Data Engineer: Data engineers focus on data collection, storage, and management. They design and maintain systems that allow for the efficient handling and access of large amounts of data. This is a very important role because you could not build usable data models without good data to train and test an algorithm.
Machine Learning Scientist: An ML Scientist primarily concentrates on developing new algorithms and techniques in machine learning and artificial intelligence. Typically, they work in research-oriented roles.
Data Scientist: Scientists analyze complex data to help organizations make informed decisions. A product manager and product designer would work with a data scientist to gather insights from the data that would have been analyzed.
Data
Input data: Refers to the information you feed into a computer system for processing and learning. This data is often collected into datasets, which are large collections of specific examples.
- X variables: Represents the input data. This is the data you have or gather to predict, understand, or influence something else.

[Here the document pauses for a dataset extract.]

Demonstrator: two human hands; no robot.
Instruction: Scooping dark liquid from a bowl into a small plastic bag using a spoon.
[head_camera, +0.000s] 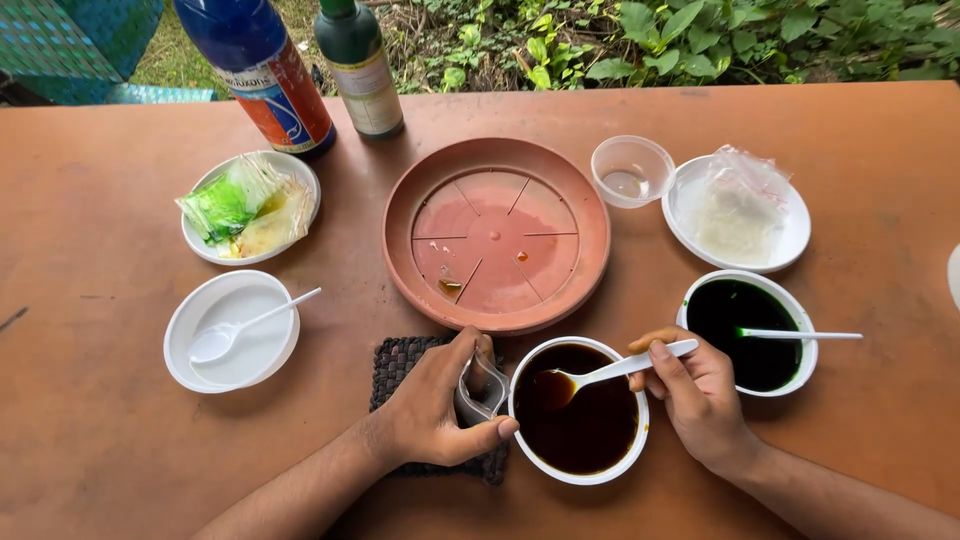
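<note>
Two hands are at work near the bottom of the picture. The left hand (440, 405) is curled shut around a small clear packet (482, 388) and holds it right beside the bowl of brown liquid (578, 412). The packet touches, or nearly touches, the left side of the bowl's rim. Under that hand lies a dark woven mat (400, 360). The right hand (695, 390) pinches the handle of a white plastic spoon (610, 371). The spoon's long handle runs from the fingers on the right, over the rim, to its scoop on the left, which sits low over the brown liquid. So the scoop points toward the packet, and the left hand is the nearer one to it.

Just right of that hand is a bowl of dark green liquid (748, 334) with another white spoon (800, 334) lying across it. To the left sits an empty white bowl (232, 330) with a spoon resting in it.

In the middle of the brown table (100, 440) is a big round reddish tray (496, 234) with a few small drops on it. Farther back on the left, a white plate (251, 207) holds green and yellow packets. On the right are a small clear cup (631, 171) and a white plate with a clear bag (737, 210). At the far edge stand a blue bottle (262, 75) and a green bottle (360, 68), with leafy plants behind.
</note>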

For example, in a study to understand how studying time affects exam scores, the number of hours a student studies (X variable) is the input data.
Output data: Output data is the result or prediction made by a machine learning model after analyzing the input data.

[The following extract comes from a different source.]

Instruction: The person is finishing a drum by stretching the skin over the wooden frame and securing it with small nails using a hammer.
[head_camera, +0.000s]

- Y variables: Represents the outcome or the output data you want to predict or explain. In the same example, the exam score would be the Y variable, as it's the result you're trying to understand or predict based on the studying time.

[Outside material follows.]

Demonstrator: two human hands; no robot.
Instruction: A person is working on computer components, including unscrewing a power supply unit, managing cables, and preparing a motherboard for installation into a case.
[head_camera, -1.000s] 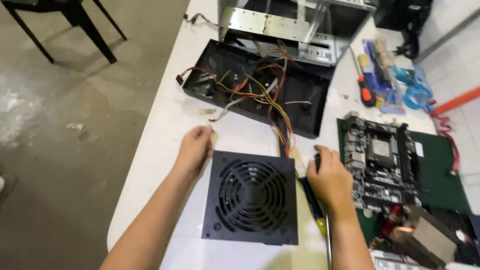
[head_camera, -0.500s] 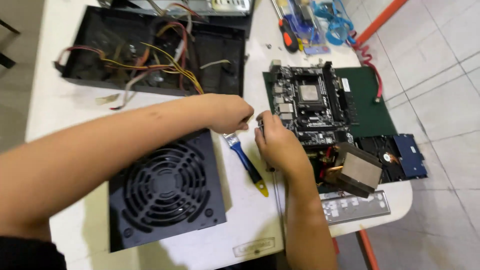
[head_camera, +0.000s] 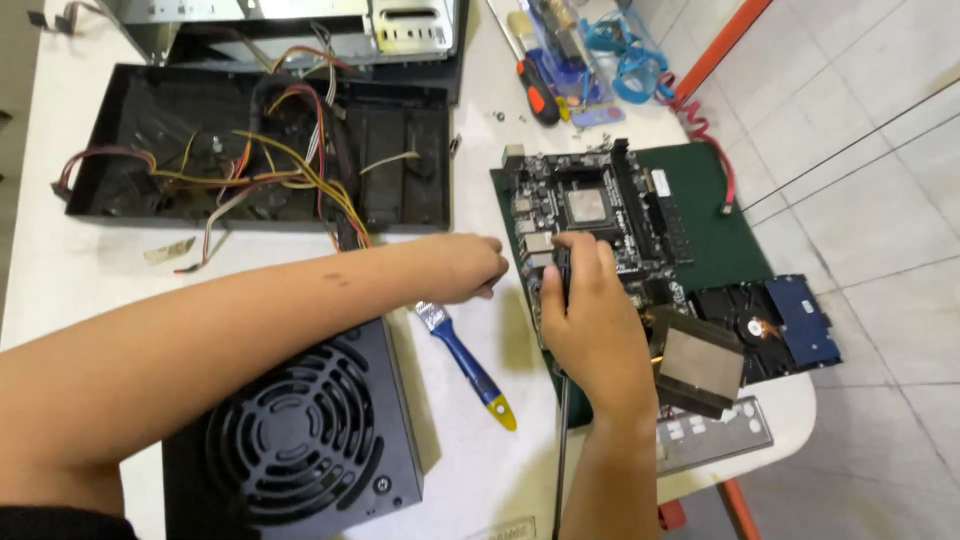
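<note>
While the right hand (head_camera: 590, 325) stays curled on the motherboard (head_camera: 600, 215), the empty, loosely closed left hand (head_camera: 460, 265) has been pulled back off it.

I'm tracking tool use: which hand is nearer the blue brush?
Left. The left hand hovers just above the brush bristles; the right hand is off to its right, on the motherboard.

One motherboard (head_camera: 600, 215), one brush (head_camera: 465, 362), two hands.
</note>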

Dataset: A dataset is a collection of information. Think of it as a big file containing many specific data pieces. This data is usually organized so computers and programs can understand and use it. It's like a giant spreadsheet where each row and column has different kinds of information. People use datasets to train computers in machine learning, where the computer learns from this data to do tasks or make predictions.
Data scrubbing: A dataset cannot be loaded into a developer environment without scrubbing it first. You must clean it up by modifying, editing, and removing incomplete or incorrectly formatted data. A lot of algorithms cannot process text-based data. You would have to change to numeric data for the dataset to work.
- Data points: A data point is a single piece of information in a dataset. If you consider a dataset a giant spreadsheet, it's like one cell in a spreadsheet. For example, if you have a dataset of people's heights and weights, each person's height and weight would be individual data points. In machine learning, data points give the computer examples of what it needs to learn. Each data point helps the computer understand patterns or differences in the dataset.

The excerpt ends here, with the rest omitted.